We give them a really clear sense of the work and the artists involved. They even collaborate with us on certain elements of the programming, to make sure that the shows they present are good fit and effectively communicated to their audiences. Part of the reason this approach has been so effective, I think, is that for a long time there appeared to be a widespread misconception of what contemporary circus actually is. People tend to have certain expectations based on a historical understanding of what circus used to mean, whereas the reality today is very different.

As part of our research in that area, we interviewed 500 people from various venues around England who hadn’t seen contemporary circus before – many of them clearly imagined it would be something much more traditional, perhaps involving a ringmaster, red-nosed clowns and possibly even animals.

They tended not to feel very invested in that concept and said that they wouldn’t be comfortable booking a ticket and taking friends along to a show. But once we had showed them our artists, and some of the promotional materials we’d created for those shows, many of them immediately said that they’d want to buy tickets.

The tours and materials that we put together challenge traditional ideas about what ‘circus’ can mean. Looking at our website, in fact, most people won’t think that the work we’re showcasing is even ‘circus’ in the traditional sense at all. We’re now in the process, through Circus Evolution, of developing better tools to address those sorts of preconceptions, and to help establish a much clearer understanding of where contemporary circus arts have evolved to today.

Since a core part of our wider approach is centred around ideas  ofpartnership and collaboration, we always underpin our outreach by ensuring that our touring programmes – whether they’re for UK-based or European acts – include some form of dedicated local artist engagement through workshops, masterclasses and other knowledge-sharing activity.

 

Our work in this area hasn’t exclusively been about developing audiences for UK and European artists over here, either: we’ve  also worked for about eight years now with a circus creation centre called La Brèche in Cherbourg, France, and helped to send around 18 UK-based companies and artists over there to work on creating some 22 new shows. Part of the reason that we’ve spent so long lobbying for the interests of the sector at home in the UK is that those sorts of exchange programmes were sometimes very much a developmental necessity for the artists, due in part to a lack of sufficient opportunities at home.

One of the key remaining challenges facing the UK sector today –  particularly for emerging artists – is the question of how work gets  created, and the issue around the availability of suitable spaces in which it can be developed. The level of training, dedication and investment required for all physical performance work is very particular with regards to circus arts, especially given the degree of honing, practice and repetition it requires to perfect.

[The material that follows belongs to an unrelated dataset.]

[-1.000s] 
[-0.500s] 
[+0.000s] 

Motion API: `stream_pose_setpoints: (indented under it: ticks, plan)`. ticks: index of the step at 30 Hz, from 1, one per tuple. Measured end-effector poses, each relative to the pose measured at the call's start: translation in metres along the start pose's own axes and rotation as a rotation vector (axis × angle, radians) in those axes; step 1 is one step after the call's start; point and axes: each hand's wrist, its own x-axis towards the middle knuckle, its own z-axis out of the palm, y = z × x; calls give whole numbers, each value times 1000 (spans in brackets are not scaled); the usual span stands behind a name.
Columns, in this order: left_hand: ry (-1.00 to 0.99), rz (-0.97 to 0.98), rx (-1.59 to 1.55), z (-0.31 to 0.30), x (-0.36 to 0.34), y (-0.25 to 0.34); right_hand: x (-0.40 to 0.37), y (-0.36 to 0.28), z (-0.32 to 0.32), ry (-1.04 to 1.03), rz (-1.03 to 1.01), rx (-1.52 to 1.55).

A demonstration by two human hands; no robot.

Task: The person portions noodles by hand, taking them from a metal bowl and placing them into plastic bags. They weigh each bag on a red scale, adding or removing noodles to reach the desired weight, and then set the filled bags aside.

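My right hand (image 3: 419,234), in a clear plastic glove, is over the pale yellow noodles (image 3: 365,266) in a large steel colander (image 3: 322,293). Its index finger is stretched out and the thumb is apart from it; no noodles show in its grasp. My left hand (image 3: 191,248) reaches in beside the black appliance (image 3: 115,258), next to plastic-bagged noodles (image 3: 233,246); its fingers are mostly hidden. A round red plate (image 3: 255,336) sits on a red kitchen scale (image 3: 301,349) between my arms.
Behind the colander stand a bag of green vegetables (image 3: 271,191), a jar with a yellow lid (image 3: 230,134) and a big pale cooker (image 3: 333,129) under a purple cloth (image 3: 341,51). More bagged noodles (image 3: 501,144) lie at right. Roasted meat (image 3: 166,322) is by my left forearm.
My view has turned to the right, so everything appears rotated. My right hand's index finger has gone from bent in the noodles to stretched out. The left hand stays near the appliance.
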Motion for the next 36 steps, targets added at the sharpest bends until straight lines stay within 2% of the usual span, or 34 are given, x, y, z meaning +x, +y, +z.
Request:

Not only do you need specialised equipment in many instances, but for developing some shows you’re also going to have quite unusual height and storage requirements. In London, especially, we lack a dedicated space for visual performance of around 500 seats; there are more of that size outside of the city, but they tend to rotate their programming regularly and thus offer fewer opportunities for longer runs. I feel that’s something to address which would really aid the development of work in this area.

All that being said, though, there’s certainly a great deal of innovation and development happening in the sector at the moment. In particular, we’re seeing a lot of very exciting experimentation and creative risk being taken in exploring new uses for established circus apparatus.

Many artists seem to be taking ownership of traditional pieces of apparatus, for example trampolines or the Cyr wheel, and attempting to do something radically different or unusual with them. Several are even creating their own apparatus from scratch now, which is always fantastic to see.